» Work to complete
From the entries below, reproduce exactly the line containing "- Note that", the line containing "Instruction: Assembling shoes", and every line in between, with nothing added.

BEGIN Exercise input

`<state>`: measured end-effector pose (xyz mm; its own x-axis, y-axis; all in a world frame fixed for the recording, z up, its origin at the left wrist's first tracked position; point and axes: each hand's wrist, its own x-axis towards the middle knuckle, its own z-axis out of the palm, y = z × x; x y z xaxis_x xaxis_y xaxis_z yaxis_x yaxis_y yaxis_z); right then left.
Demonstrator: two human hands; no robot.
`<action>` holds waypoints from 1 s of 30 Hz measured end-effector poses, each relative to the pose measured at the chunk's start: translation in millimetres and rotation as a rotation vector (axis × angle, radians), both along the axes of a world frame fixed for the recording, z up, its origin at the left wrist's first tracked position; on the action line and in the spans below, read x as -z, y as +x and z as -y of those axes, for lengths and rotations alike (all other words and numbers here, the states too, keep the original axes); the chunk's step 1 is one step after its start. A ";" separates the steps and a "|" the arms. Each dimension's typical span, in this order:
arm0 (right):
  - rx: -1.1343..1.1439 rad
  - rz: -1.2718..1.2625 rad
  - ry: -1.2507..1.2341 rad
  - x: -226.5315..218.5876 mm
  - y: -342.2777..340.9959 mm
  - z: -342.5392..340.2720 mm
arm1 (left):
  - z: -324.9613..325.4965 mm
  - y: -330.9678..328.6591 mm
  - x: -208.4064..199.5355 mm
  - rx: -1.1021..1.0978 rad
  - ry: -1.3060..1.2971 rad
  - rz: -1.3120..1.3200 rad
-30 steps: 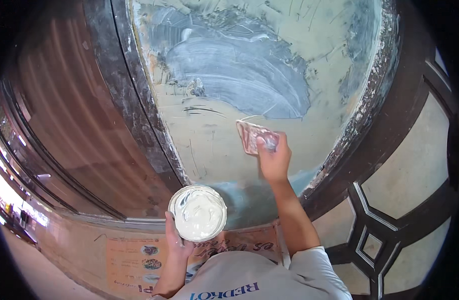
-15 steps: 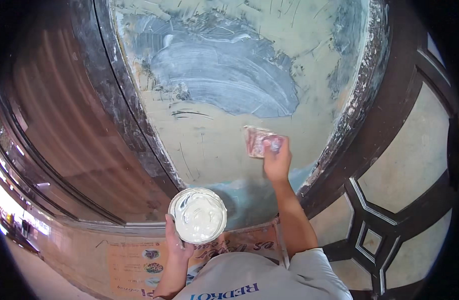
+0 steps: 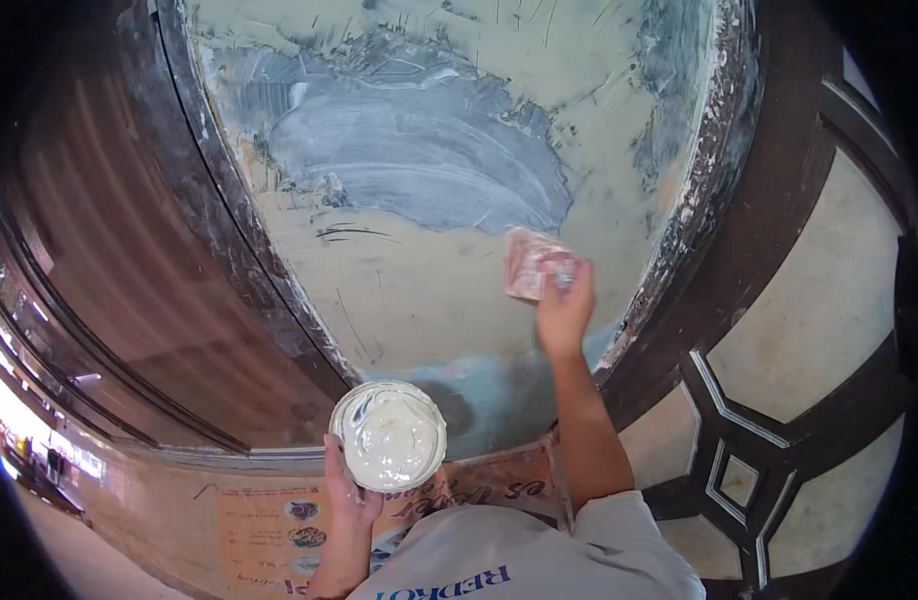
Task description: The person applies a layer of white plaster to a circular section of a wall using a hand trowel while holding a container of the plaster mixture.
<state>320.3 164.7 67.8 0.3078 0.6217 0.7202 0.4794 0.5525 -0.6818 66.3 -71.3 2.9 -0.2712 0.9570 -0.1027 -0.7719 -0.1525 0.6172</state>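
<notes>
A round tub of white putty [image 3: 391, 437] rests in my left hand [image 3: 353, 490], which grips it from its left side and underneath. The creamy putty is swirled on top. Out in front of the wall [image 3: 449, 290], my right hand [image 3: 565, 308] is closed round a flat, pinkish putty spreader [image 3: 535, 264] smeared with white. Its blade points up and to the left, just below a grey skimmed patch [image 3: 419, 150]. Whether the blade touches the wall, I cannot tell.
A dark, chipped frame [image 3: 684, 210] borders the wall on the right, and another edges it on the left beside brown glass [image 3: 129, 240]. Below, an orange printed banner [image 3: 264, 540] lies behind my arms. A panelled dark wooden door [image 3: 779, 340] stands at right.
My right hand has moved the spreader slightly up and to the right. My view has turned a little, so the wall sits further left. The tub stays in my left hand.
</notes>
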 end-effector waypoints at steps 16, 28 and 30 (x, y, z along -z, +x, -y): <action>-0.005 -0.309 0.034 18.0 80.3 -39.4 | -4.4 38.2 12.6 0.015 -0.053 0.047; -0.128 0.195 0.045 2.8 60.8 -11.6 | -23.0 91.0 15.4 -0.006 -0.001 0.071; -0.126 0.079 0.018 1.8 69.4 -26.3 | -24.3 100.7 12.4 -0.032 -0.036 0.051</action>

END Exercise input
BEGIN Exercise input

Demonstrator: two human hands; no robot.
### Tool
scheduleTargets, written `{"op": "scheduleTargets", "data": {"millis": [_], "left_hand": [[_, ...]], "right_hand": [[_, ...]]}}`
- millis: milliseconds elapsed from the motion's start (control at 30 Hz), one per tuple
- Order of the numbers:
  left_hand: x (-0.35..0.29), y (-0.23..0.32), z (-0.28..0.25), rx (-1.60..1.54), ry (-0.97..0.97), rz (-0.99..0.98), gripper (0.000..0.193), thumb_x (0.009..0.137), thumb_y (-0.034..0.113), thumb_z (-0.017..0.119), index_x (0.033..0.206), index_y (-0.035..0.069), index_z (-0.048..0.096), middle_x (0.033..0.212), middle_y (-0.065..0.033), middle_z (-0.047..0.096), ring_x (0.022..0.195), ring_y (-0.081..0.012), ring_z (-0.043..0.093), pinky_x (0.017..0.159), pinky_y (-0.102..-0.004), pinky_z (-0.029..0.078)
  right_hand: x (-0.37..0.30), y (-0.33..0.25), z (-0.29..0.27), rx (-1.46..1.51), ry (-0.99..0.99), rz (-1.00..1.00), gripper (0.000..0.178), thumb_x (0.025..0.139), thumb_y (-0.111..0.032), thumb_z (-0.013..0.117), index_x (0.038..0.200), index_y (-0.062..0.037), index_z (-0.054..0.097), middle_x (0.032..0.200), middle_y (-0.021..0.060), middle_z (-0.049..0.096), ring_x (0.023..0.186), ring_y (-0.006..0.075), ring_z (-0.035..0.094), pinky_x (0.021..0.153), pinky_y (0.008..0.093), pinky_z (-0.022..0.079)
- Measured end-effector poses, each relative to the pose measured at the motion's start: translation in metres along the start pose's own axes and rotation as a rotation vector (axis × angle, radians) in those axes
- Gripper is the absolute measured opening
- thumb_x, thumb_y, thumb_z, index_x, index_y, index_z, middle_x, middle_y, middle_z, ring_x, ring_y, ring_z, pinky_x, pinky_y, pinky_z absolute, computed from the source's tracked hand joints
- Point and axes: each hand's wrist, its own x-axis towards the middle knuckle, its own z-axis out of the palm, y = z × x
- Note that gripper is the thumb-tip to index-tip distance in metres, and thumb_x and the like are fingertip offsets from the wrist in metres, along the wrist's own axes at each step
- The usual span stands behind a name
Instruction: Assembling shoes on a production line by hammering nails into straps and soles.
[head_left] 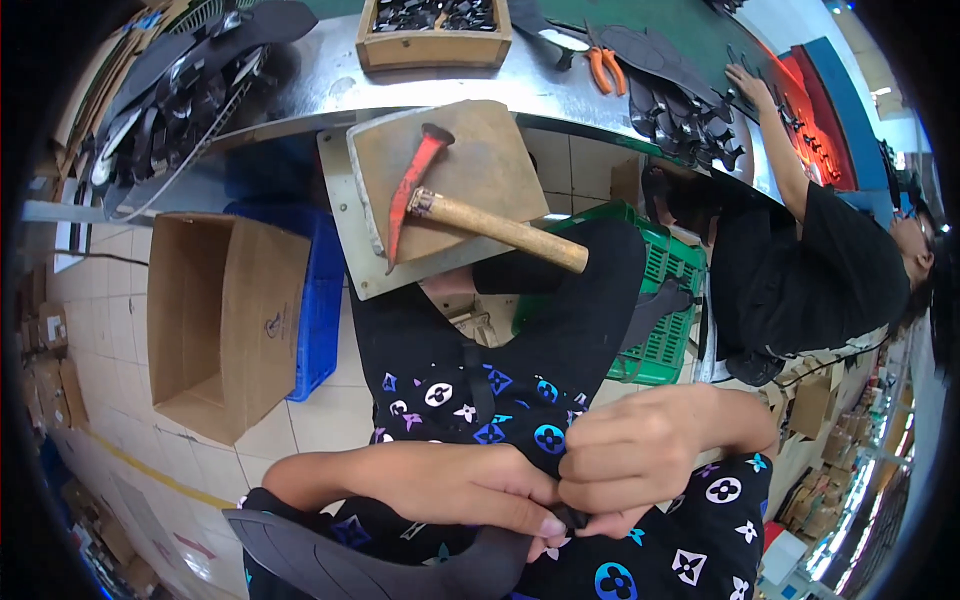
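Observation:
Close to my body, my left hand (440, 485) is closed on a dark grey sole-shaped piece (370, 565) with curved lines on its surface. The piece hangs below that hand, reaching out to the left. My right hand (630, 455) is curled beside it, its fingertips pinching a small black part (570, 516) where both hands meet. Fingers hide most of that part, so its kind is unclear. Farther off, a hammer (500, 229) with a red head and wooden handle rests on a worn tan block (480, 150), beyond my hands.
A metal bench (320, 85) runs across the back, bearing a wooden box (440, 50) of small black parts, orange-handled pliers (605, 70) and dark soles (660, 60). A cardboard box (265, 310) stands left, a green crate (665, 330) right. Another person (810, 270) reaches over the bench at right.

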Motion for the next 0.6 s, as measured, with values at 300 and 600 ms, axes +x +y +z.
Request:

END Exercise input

» Written solution
- Note that gripper is the thumb-tip to index-tip distance in metres, and thumb_x and the like are fingertip offsets from the wrist in metres, along the wrist's own axes at each step
- The usual span stands behind a name
Instruction: Assembling shoes on a production line by hammering nails into straps and soles.

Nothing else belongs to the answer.